Ce qui est curieux, c’est que depuis ce jour-là, j’ai moi-même, lors des nuits claires, observé très attentivement la colline et j’ai même aperçu une lumière qui se perdait dans la grande montagne sacrée d’Enguemore, que ce soit dans les ravins ou au cœur de la arbres ; je n’ai donc pas pu localiser les lieux exacts de leur descente, et encore moins savoir ce qu’ils y font. Je pense toutefois qu’il y a des gens qui en savent davantage et qui n’ont pas voulu en parler.
Pour en revenir à l’événement de 1994, nous avons attendu patiemment Jaime Mausan, il était déjà huit heures du soir et toujours rien ; et juste au moment où nous étions sur le point de partir, une patrouille m’a signalé par radio que trois monospaces Suburban remontaient à la hauteur de la Tenería. Nous sommes descendus des véhicules et avons attendu ; en effet, ils sont arrivés peu après, une douzaine de personnes sont descendues, on nous a présenté don Jaime qui, d’un ton très autoritaire, nous a à peine salués avant de nous demander de lui montrer l’ endroit précis.

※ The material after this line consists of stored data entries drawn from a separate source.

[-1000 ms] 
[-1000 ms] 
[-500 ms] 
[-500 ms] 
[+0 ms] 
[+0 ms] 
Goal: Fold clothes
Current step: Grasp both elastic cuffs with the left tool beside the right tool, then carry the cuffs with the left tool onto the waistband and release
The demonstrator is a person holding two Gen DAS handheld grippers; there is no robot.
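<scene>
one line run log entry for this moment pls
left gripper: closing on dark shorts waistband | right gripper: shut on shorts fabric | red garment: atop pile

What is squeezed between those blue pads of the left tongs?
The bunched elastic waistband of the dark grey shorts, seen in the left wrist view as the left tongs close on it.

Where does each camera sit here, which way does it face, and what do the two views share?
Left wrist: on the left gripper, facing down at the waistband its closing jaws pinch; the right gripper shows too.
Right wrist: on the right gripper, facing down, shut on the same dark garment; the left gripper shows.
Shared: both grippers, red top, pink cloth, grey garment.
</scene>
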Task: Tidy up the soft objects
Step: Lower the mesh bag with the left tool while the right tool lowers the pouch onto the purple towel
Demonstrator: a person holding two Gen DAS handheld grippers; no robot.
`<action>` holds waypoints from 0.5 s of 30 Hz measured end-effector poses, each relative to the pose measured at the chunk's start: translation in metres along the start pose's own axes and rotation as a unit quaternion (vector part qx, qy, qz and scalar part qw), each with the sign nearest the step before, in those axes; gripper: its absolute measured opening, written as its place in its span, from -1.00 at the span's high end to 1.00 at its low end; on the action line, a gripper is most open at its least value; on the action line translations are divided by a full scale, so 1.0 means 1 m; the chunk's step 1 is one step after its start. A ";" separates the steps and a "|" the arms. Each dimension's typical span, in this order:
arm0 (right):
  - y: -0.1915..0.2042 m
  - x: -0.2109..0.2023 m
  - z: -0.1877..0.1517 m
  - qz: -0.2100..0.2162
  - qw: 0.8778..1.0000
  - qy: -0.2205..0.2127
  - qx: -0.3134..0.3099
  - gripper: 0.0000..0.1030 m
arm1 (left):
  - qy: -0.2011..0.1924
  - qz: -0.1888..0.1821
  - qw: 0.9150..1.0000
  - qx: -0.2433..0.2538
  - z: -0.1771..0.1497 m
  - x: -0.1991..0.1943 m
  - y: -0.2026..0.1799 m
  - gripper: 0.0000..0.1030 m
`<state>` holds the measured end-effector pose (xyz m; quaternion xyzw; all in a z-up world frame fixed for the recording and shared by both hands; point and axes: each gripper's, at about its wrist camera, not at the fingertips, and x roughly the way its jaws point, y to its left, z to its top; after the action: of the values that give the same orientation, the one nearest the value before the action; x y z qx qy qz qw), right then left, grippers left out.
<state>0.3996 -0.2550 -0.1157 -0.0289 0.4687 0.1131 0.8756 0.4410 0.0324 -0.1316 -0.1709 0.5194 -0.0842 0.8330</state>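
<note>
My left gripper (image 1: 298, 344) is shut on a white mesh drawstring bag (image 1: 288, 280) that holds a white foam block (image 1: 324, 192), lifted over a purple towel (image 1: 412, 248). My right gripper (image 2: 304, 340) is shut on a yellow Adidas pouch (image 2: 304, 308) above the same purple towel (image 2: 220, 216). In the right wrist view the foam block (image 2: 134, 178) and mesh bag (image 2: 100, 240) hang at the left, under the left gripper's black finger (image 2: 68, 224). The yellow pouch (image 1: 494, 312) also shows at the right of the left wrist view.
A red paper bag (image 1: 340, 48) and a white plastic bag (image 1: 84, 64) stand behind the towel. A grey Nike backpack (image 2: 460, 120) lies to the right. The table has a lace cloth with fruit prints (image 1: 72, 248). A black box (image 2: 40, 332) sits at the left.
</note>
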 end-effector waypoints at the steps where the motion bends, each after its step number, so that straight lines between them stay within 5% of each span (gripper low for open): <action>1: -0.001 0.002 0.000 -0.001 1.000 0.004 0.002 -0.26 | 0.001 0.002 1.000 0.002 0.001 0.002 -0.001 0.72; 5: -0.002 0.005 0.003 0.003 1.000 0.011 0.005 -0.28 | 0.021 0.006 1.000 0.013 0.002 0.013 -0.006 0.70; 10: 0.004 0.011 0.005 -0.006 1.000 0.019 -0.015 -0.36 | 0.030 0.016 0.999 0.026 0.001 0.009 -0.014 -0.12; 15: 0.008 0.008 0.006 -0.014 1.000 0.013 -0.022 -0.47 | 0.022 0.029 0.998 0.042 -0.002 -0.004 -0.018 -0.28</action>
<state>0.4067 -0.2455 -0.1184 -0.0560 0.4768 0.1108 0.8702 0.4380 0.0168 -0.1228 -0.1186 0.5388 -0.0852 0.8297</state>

Vu l’agitation qui s’ensuivit, les voisins se sont à nouveau rassemblés et, en entrant dans le champ de maïs, nous avions déjà l’air d’une véritable armée. Comme les invités estimaient qu’ils ne pouvaient pas faire leur travail, ils ont déclaré qu’il y avait des radiations dans le champ, que c’était très dangereux pour les humains et qu’il fallait demander aux voisins de se retirer ; pour cela, j’ai ordonné aux policiers de faire respecter cette consigne, ce qui s’est avéré impossible dans un champ de maïs de cinq hectares, car tandis que j’en faisais sortir certains, d’autres entraient par un autre côté.

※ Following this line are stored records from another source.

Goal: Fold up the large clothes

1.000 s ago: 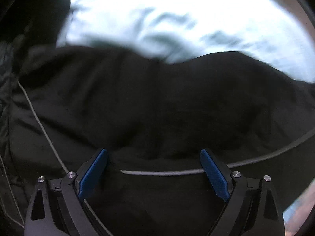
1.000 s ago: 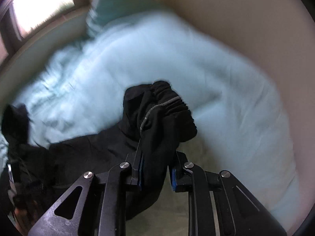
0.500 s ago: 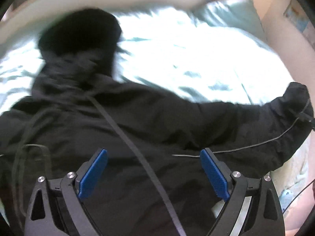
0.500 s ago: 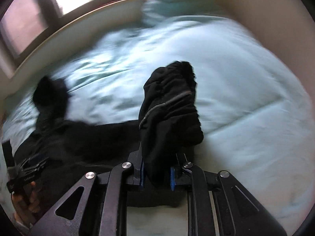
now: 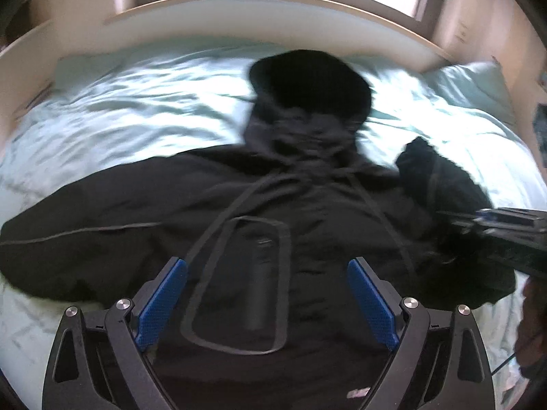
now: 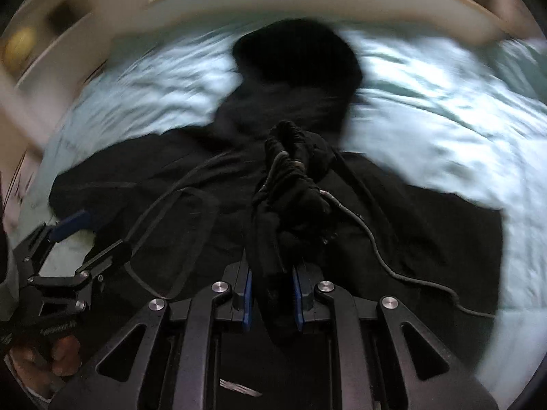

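**Sleeve in the right claw, carried over the jacket's chest**

Your right gripper (image 6: 271, 302) was clenched on the bunched sleeve (image 6: 290, 184), whose cuff stood up at 12 o'clock from the fingertips. Your left gripper (image 5: 266, 302) hung released, its blue pads (image 5: 160, 302) wide apart over the chest panel and touching nothing that I could tell.

Beyond both claws the black jacket (image 5: 136, 212) lay face up across the pale blue bed (image 5: 136, 102), hood (image 5: 311, 82) toward the window at 12 o'clock and the other sleeve running out to 9 o'clock in the left wrist view.

I judged the cloth soft, limp and fairly light, perhaps a little slick; it would sag and drag wherever it was unsupported. The gathered cuff and the seams looked like the surest holds, and the thin grey piping (image 6: 383, 239) marked the edges.

Against the frame a half second earlier, the sleeve had swung from out over bare sheet to above the jacket's body, and the left camera had lifted to show the hood and the window.
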The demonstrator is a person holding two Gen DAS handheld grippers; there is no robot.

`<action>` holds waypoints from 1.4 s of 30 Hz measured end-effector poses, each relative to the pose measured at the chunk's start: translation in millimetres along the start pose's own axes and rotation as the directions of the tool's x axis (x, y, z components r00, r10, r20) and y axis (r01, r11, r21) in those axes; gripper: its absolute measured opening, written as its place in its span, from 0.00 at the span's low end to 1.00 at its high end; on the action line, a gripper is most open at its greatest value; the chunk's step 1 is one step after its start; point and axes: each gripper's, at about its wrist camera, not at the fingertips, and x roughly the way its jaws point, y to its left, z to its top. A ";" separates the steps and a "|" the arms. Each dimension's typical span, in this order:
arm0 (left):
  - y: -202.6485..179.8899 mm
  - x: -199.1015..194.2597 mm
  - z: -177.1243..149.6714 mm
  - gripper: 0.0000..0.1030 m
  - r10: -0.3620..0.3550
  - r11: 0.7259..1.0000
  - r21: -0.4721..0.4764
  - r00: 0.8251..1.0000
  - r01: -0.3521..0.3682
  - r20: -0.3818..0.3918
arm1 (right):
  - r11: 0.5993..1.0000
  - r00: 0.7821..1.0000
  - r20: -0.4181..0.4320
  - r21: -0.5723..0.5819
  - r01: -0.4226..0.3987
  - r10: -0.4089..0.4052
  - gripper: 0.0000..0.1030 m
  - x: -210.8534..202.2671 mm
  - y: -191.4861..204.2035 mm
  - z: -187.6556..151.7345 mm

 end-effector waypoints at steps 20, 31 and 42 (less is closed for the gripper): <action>77.7 49.7 -24.3 0.92 -0.059 0.993 -0.109 0.986 0.042 -0.153 | 0.974 0.965 -0.166 -0.069 -0.216 0.202 0.60 91.1 74.1 -19.3; 3.0 129.2 -2.1 0.88 -0.260 0.964 -0.122 0.935 0.236 -0.241 | 0.996 0.995 -0.094 0.086 -0.008 0.016 0.60 0.1 -33.3 -83.3; 38.5 72.0 49.7 0.18 -0.122 0.991 -0.070 0.989 0.117 -0.078 | 0.971 0.994 -0.039 0.211 0.111 -0.105 0.60 -19.3 -93.8 -78.4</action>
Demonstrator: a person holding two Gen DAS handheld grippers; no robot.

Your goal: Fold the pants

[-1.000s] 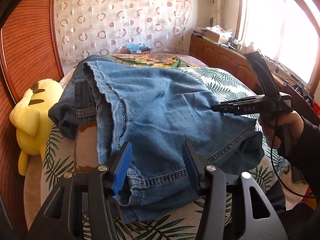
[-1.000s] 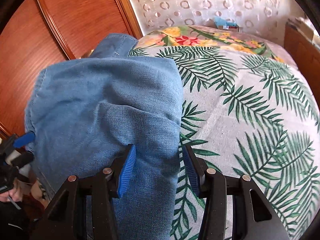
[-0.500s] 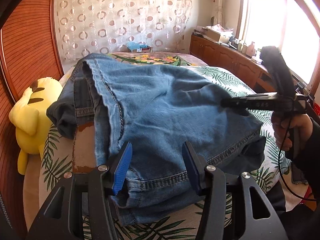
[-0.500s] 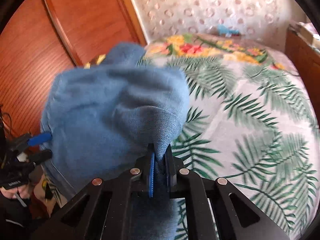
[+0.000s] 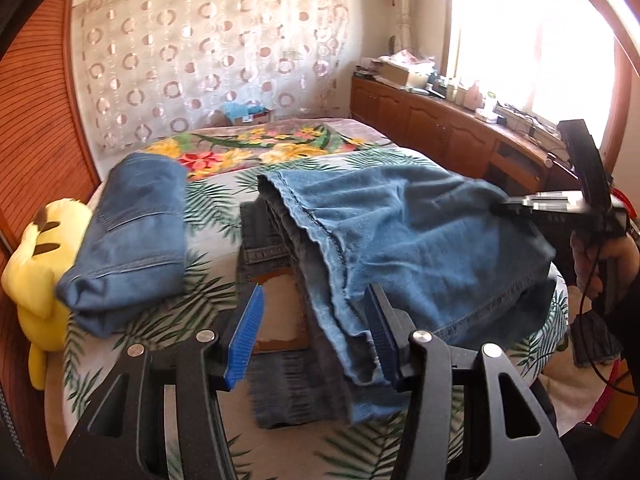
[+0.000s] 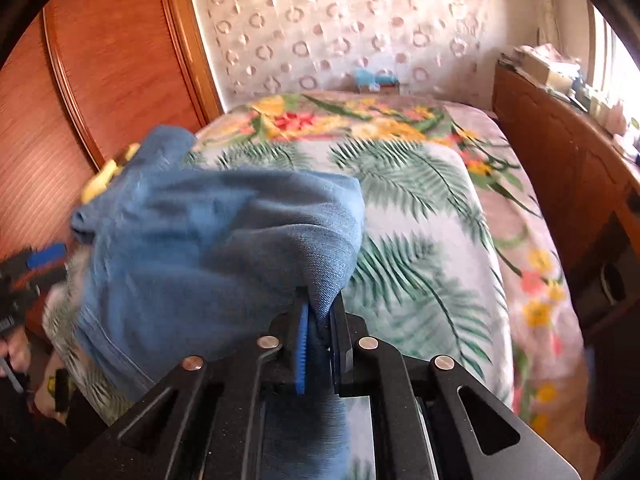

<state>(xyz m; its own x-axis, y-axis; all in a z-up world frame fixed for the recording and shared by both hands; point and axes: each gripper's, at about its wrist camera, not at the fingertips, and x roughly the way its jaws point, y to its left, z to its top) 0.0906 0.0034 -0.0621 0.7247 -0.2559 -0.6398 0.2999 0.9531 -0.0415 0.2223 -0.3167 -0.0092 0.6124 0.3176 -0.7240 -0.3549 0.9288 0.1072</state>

Mausan a ordonné de prélever des échantillons de tout : feuilles, tiges, plantes entières, terre, herbe, quelques branches des arbres du bord et même des pierres du site. Il a commencé à interroger les riverains sur ce qu’ils avaient vu ; ceux-ci ont répété ce qu’ils avaient déjà dit, mais l’insistance et la perspicacité des questions de son équipe étaient telles que certains ont commencé à dire qu’ils avaient vu un vaisseau descendre, d’où étaient sortis des êtres très étranges, maigres et au visage allongé, aux mains dotées de doigts très longs pouvant atteindre les deux mètres de haut, qui avaient emporté des plantes du maïs et de ses environs.
Face à ces déclarations, j’ai été surpris car personne n’en avait jamais parlé auparavant.
Après deux heures d’analyse approfondie des lieux par l’équipe qui était arrivée, et qui avait recueilli tout ce qu’elle jugeait important pour déterminer ce qui s’était passé, ses membres sont remontés dans leurs fourgonnettes. C’est alors que Jaime Mausan m’a dit que, d’après les indices, il était convaincu qu’un ovni s’était posé à cet endroit, qu’il avait déjà eu des cas similaires dans d’autres régions de la République, et que, par l’intermédiaire du gouvernement de l’État, on nous communiquerait les résultats des analyses effectuées en laboratoire. Ils sont repartis aussi vite qu’ils étaient arrivés, nous laissant avec de nombreuses interrogations.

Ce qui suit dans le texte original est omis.